● WHAT YOU SHOULD DO:
Line by line, output the data that follows exactly as written.
══════
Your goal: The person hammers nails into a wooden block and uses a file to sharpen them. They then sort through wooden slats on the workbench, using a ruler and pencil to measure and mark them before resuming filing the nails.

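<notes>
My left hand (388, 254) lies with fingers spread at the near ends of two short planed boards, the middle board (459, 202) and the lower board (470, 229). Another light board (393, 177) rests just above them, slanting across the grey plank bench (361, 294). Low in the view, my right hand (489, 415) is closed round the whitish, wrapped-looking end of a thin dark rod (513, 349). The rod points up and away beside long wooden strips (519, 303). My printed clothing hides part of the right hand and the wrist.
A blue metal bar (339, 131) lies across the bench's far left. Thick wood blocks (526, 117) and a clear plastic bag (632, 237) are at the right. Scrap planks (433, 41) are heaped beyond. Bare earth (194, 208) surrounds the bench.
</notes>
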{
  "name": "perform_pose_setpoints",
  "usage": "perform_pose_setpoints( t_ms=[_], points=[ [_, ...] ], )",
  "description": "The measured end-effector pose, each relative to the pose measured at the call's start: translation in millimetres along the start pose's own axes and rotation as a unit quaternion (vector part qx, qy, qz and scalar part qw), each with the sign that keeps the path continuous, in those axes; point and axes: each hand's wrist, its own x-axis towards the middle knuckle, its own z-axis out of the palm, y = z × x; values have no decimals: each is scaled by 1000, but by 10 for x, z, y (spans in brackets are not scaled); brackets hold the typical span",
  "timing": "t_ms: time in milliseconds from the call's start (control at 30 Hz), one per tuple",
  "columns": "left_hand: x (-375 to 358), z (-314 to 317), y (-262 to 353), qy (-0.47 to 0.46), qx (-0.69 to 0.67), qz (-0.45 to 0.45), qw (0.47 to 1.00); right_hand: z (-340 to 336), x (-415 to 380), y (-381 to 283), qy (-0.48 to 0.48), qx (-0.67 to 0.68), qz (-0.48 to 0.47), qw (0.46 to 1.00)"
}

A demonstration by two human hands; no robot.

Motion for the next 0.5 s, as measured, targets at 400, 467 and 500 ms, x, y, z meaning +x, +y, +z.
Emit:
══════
● SOLUTION FOR THIS PROBLEM:
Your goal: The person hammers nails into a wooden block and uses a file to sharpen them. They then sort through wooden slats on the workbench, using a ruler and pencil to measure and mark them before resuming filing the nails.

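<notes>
My left hand (388, 254) lies with fingers spread at the near ends of two short planed boards, the middle board (459, 202) and the lower board (470, 229). Another light board (393, 177) rests just above them, slanting across the grey plank bench (361, 294). Low in the view, my right hand (489, 415) is closed round the whitish, wrapped-looking end of a thin dark rod (513, 349). The rod points up and away beside long wooden strips (519, 303). My printed clothing hides part of the right hand and the wrist.
A blue metal bar (339, 131) lies across the bench's far left. Thick wood blocks (526, 117) and a clear plastic bag (632, 237) are at the right. Scrap planks (433, 41) are heaped beyond. Bare earth (194, 208) surrounds the bench.
</notes>
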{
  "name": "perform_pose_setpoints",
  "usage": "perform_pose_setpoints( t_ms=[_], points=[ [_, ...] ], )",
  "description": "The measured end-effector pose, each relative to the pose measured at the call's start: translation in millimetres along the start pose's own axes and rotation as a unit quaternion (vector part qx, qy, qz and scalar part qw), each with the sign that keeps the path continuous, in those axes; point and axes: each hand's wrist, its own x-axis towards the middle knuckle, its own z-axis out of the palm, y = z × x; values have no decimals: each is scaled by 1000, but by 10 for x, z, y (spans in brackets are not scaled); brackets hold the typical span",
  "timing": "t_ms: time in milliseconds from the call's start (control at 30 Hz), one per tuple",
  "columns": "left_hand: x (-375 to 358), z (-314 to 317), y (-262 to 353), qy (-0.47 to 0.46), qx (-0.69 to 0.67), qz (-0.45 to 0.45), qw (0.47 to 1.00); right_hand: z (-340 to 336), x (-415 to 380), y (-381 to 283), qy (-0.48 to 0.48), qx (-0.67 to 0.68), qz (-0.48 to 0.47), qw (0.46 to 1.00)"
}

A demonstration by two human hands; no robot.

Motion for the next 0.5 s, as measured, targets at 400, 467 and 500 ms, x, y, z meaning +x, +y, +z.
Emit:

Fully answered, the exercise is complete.